• Problem to solve: Every entry below is to be copied exactly, with nothing omitted.

• Dataset entries:
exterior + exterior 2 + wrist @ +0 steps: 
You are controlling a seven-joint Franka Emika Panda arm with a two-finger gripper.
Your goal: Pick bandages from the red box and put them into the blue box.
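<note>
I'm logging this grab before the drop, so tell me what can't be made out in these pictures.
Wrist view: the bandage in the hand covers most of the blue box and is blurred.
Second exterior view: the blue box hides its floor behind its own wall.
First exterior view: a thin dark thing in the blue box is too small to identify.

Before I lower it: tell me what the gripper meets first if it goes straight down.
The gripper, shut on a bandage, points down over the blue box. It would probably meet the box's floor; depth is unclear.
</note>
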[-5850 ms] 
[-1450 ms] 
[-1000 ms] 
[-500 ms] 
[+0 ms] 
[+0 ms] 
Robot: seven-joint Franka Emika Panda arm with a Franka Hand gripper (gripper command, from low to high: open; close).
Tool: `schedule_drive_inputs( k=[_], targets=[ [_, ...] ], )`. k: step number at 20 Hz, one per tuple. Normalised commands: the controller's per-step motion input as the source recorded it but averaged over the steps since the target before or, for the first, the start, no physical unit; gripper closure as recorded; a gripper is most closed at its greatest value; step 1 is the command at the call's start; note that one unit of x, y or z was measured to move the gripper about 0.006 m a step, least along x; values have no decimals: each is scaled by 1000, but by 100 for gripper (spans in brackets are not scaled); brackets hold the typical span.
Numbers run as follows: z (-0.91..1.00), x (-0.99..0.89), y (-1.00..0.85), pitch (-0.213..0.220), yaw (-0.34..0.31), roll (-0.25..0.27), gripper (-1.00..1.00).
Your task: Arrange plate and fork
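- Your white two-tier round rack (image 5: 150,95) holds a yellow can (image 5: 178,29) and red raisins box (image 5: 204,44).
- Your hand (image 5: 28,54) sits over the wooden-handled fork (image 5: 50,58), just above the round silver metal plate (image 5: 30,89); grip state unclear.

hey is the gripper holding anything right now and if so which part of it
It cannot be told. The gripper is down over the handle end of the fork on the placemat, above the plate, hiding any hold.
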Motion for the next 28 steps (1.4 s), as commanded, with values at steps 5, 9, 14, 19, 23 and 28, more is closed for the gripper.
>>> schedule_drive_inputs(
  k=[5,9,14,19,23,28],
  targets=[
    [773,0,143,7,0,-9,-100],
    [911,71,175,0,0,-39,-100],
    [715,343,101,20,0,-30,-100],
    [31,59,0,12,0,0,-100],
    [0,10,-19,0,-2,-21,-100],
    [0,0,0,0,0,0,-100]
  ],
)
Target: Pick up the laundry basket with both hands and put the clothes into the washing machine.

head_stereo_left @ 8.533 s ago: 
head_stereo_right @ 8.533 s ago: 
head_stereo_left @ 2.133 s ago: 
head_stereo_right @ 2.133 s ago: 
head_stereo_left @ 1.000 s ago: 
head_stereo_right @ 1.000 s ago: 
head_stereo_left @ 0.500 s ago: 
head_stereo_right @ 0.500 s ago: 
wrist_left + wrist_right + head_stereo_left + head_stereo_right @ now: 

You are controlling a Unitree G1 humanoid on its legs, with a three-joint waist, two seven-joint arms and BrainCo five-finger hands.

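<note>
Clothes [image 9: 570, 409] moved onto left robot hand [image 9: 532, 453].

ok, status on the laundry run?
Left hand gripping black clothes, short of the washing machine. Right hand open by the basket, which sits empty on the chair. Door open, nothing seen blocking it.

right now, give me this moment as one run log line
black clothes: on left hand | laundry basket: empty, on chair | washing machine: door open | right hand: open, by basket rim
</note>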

• Answer to this exercise:
exterior + exterior 2 + wrist @ +0 steps: 
You are controlling a seven-joint Franka Emika Panda arm with a two-finger gripper.
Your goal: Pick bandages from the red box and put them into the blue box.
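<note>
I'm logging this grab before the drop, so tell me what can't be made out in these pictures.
Wrist view: the bandage in the hand covers most of the blue box and is blurred.
Second exterior view: the blue box hides its floor behind its own wall.
First exterior view: a thin dark thing in the blue box is too small to identify.

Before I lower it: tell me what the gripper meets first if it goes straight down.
The gripper, shut on a bandage, points down over the blue box. It would probably meet the box's floor; depth is unclear.
</note>
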[-5850 ms] 
[-1450 ms] 
[-1000 ms] 
[-500 ms] 
[+0 ms] 
[+0 ms] 
Robot: seven-joint Franka Emika Panda arm with a Franka Hand gripper (gripper command, from low to high: open; close).
Tool: `schedule_drive_inputs( k=[_], targets=[ [_, ...] ], )`. k: step number at 20 Hz, one per tuple. Normalised commands: the controller's per-step motion input as the source recorded it but averaged over the steps since the target before or, for the first, the start, no physical unit; gripper closure as recorded; a gripper is most closed at its greatest value; step 1 is the command at the call's start; note that one unit of x, y or z was measured to move the gripper about 0.006 m a step, least along x; values have no decimals: each is scaled by 1000, but by 100 for gripper (spans in brackets are not scaled); brackets hold the typical span.
Numbers run as follows: z (-0.91..1.00), x (-0.99..0.89), y (-1.00..0.85), pitch (-0.213..0.220), yaw (-0.34..0.31), roll (-0.25..0.27), gripper (-1.00..1.00).
Your task: Arrange plate and fork
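- Your white two-tier round rack (image 5: 150,95) holds a yellow can (image 5: 178,29) and red raisins box (image 5: 204,44).
- Your hand (image 5: 28,54) sits over the wooden-handled fork (image 5: 50,58), just above the round silver metal plate (image 5: 30,89); grip state unclear.

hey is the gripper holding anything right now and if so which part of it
It cannot be told. The gripper is down over the handle end of the fork on the placemat, above the plate, hiding any hold.
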Motion for the next 28 steps (1.4 s), as commanded, with values at steps 5, 9, 14, 19, 23 and 28, more is closed for the gripper.
>>> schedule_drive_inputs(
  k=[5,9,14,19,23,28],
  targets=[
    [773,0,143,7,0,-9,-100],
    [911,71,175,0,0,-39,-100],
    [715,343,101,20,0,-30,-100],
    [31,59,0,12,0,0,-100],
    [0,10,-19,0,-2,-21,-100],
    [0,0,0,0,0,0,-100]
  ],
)
Target: Pick up the laundry basket with both hands and put the clothes into the washing machine.

head_stereo_left @ 8.533 s ago: 
head_stereo_right @ 8.533 s ago: 
head_stereo_left @ 2.133 s ago: 
head_stereo_right @ 2.133 s ago: 
head_stereo_left @ 1.000 s ago: 
head_stereo_right @ 1.000 s ago: 
head_stereo_left @ 0.500 s ago: 
head_stereo_right @ 0.500 s ago: 
wrist_left + wrist_right + head_stereo_left + head_stereo_right @ now: 

You are controlling a Unitree G1 humanoid on its legs, with a three-joint waist, two seven-joint arms and BrainCo five-finger hands.

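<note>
Clothes [image 9: 570, 409] moved onto left robot hand [image 9: 532, 453].

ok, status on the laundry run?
Left hand gripping black clothes, short of the washing machine. Right hand open by the basket, which sits empty on the chair. Door open, nothing seen blocking it.

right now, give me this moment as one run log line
black clothes: on left hand | laundry basket: empty, on chair | washing machine: door open | right hand: open, by basket rim
</note>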

For this exercise, nothing more remains to be done.